AdaptiveExecutionStrategy makes use of this setting when it determines that a task should be run with the Produce-Execute-Consume mode: rather than submitting the task to QueuedThreadPool to be run in a platform thread, it submits the task to the virtual threads Executor.

Enabling virtual threads in QueuedThreadPool will default the number of reserved threads to zero, unless the number of reserved threads is explicitly configured to a positive value.

Defaulting the number of reserved threads to zero ensures that the Produce-Execute-Consume mode is always used, which means that virtual threads will always be used for blocking tasks.

Virtual Threads Support with VirtualThreadPool

VirtualThreadPool is an alternative to QueuedThreadPool that creates only virtual threads (no platform threads).

VirtualThreadPool threadPool = new VirtualThreadPool();
// Limit the max number of current virtual threads.
threadPool.setMaxThreads(200);
// Track, with details, virtual threads usage.
threadPool.setTracking(true);
threadPool.setDetailedDump(true);

// For server-side usage.
Server server = new Server(threadPool);

// Simple client-side usage.
HttpClient client = new HttpClient();
client.setExecutor(threadPool);

// Client-side usage with explicit HttpClientTransport.
ClientConnector clientConnector = new ClientConnector();
clientConnector.setExecutor(threadPool);
HttpClient httpClient = new HttpClient(new HttpClientTransportOverHTTP(clientConnector));

Despite the name, VirtualThreadPool does not pool virtual threads, but allows you to impose a limit on the maximum number of current virtual threads, using a Semaphore.

Limiting the number of current virtual threads helps to limit resource usage in applications, especially in case of load spikes. When an unlimited number of virtual threads is allowed, the server might be brought down due to resource (typically memory) exhaustion.

Furthermore, you can configure it to track virtual threads so that a Jetty component dump will show all virtual threads currently in use, including those that are unmounted.

Virtual Threads Pinning

Even when using virtual threads, Jetty uses non-blocking I/O, and dedicates a thread to each java.nio.channels.Selector to perform the Selector.select() operation.

Currently (up to Java 22), calling Selector.select() from a virtual thread pins the carrier thread.

If you configure a server-side Connector, or Jetty’s HttpClient with N selectors, then N carrier threads will be pinned by the virtual threads calling Selector.select().

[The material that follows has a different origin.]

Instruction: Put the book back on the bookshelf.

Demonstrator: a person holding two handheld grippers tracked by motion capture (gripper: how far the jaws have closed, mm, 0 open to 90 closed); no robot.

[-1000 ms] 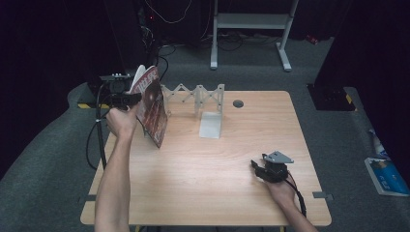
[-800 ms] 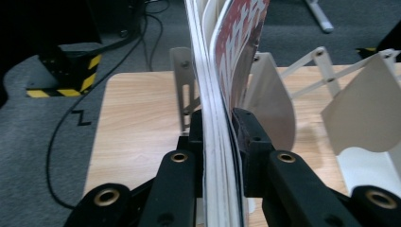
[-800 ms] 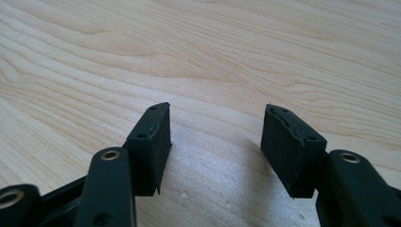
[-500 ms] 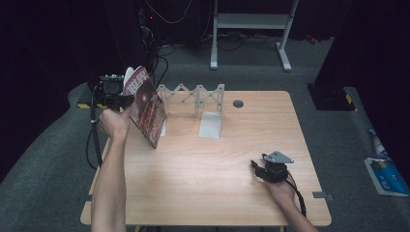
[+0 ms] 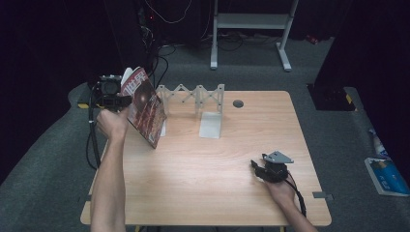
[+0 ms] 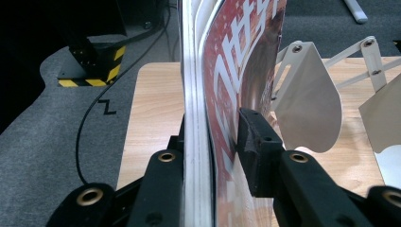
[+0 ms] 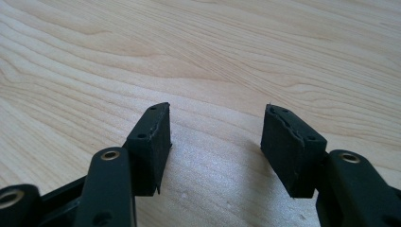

If you have less than N CPU cores in your system, then by default all carriers will be pinned in the Selector.select() call, leaving no carrier to execute virtual threads, and therefore completely locking up your system, which will become completely unresponsive.

If you have more than N CPU cores in your system, then by default your system may be less efficient, since the carrier threads may be pinned in the Selector.select() call, and therefore not available to run virtual threads.

The number of CPU cores of your system determines, by default, the number of carrier threads. The number of carrier threads may be explicitly configured by setting the system property -Djdk.virtualThreadScheduler.parallelism=N, where N is your desired number of carrier threads.

Selector threads used by Jetty pin carrier threads.

Choose the number of selectors wisely when using virtual threads: the number of selectors must always be less than the number of carrier threads, to leave some of the carrier threads free to run virtual threads.

As an extreme example, if your system only has 1 CPU core, then 1 selector is enough to pin the only carrier thread, and your system will eventually lock up. In this case, you must explicitly configure the number of carrier threads by setting the system property -Djdk.virtualThreadScheduler.parallelism=2 (or to a larger value).